// the groundwork

Data as the groundwork

Most AI projects do not fail on the technology. They fail because tools get installed with no groundwork, and the agents end up reading from a mess. This is the unglamorous work that decides whether any of it holds: getting your knowledge into a shape an agent can actually use.

An agent is only as good as what it is allowed to read. You can buy the best model on the market, wire it into your helpdesk, and watch it confidently invent a refund policy you never had, because nobody gave it the real one in a form it could find. The model was never the weak link. The groundwork was.

Groundwork is not a big-data project, and it is not a year of cleanup before you are allowed to start. It is two decisions made well: what your agents need to read, and where that knowledge should live so they can reach it without guessing. Get those right and a small model goes far. Get them wrong and no model saves you.

Route knowledge to the right store

The first decision is routing. Different kinds of knowledge are queried in different ways, and each kind wants a different home. Lump them together and every answer gets worse.

Your knowledge Prose → Vector DB policies, FAQs, guides (RAG) Records → SQL store orders, inventory, contracts Assets → Key-value templates, snippets, files
Three kinds of knowledge, three kinds of store. Match the store to the question you will ask.

Prose you search by meaning belongs in a vector database. Policies, help articles, how-to guides: the things where the answer is "find me the passage that covers this". This is what retrieval-augmented generation, or RAG, is for, and it is the only bucket most people have heard of.

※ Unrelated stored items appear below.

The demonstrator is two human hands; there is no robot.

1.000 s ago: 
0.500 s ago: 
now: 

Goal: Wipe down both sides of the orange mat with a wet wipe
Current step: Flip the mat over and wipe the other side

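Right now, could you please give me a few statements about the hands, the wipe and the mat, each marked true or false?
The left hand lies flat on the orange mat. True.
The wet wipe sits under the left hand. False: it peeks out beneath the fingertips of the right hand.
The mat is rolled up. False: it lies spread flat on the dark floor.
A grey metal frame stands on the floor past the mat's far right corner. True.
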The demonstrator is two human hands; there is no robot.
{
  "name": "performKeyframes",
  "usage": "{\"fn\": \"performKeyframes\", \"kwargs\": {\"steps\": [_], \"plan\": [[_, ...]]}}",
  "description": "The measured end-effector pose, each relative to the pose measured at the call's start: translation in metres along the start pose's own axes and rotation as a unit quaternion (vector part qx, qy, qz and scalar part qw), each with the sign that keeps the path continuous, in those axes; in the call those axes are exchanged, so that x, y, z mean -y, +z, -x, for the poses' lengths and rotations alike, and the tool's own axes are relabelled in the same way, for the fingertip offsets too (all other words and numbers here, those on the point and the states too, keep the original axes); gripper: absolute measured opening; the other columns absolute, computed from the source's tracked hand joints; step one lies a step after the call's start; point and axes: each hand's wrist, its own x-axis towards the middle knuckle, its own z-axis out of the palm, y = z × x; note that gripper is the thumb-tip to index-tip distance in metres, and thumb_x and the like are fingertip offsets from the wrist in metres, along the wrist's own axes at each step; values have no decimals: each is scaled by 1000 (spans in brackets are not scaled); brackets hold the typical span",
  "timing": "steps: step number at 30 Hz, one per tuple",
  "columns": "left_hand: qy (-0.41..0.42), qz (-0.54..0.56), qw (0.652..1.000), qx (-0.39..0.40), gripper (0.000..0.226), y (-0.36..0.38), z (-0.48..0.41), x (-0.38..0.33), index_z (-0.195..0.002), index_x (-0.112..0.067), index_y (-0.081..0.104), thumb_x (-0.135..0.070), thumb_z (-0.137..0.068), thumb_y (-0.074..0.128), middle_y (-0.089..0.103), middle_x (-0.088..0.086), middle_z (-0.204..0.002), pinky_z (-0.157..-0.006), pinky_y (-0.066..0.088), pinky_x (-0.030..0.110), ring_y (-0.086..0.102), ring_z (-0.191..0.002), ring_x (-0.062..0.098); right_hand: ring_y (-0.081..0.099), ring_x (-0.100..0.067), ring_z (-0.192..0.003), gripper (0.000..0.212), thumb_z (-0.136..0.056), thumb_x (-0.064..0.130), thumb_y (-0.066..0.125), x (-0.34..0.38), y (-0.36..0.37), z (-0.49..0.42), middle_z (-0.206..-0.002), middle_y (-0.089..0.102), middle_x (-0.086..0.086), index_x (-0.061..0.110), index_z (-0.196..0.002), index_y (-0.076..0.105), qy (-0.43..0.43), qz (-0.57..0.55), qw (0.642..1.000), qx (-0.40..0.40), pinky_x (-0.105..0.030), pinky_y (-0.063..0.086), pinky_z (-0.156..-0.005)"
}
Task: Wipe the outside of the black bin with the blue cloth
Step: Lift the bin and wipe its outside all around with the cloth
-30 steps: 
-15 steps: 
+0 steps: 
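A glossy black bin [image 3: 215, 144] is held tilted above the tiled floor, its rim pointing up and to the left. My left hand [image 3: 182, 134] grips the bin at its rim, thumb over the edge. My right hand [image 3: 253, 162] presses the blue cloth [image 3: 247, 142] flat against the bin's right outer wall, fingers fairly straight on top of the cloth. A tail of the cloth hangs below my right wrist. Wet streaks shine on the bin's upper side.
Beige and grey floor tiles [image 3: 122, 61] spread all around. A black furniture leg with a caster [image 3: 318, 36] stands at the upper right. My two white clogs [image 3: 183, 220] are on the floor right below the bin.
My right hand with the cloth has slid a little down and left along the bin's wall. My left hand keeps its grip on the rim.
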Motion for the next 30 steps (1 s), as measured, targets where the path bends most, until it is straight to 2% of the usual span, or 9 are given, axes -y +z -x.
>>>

Records you query by field belong in a SQL database. Orders, inventory, contracts, anything where the question is "what is the status of order 4471" or "how many units left". You want an exact answer from a table, not the closest-sounding paragraph.

Assets you fetch by name belong in plain key-value or file storage. Email templates, contract snippets, brand assets: things you retrieve whole, by their name, not by searching their contents.

The classic mistake

Putting everything in a vector database because it is the part people read about. Your order records do not belong in a search index, they belong in a table you can query exactly. When a customer asks about order 4471, "the most similar-sounding order" is a wrong answer dressed as a smart one.

You probably need less than you think

The second decision is how much machinery you actually need, and the honest answer is usually "less". The right setup is set by two things: how big your knowledge is, and how often it changes. Most teams reach for a vector database on day one when their entire knowledge base would fit in a single prompt.

Stage 1 A handful of documents Load them into context. No database. Stage 2 A real wiki, still fits the window Organise it. Still no vector DB. Stage 3 Thousands of docs, or changing fast Now a vector DB and RAG earn their place. Stage 4 Prose, records, and assets at scale A full hybrid setup, several stores.
Where knowledge should live as it grows. Most teams sit at Stage 1 or 2 and do not know it.

Climb this ladder only when the work pushes you up it, never because a tool vendor said you should. A vector database has a real cost in setup, in maintenance, and in the new ways it can quietly return the wrong passage. If your knowledge fits in the model's context window, putting it there is faster, cheaper, and easier to trust. The skill is knowing which stage you are actually at.

The model is rarely the problem. What you let it read, and where that lives, almost always is.

Build from where you already are

None of this means a rip-and-replace. The best groundwork anchors to the tools you already run. Your prose probably already lives in Notion or Google Drive. Your records already live in a database, a spreadsheet, or your CRM. The job is to organise what is there and connect it, not to migrate your whole company onto something new before an agent can read a single file.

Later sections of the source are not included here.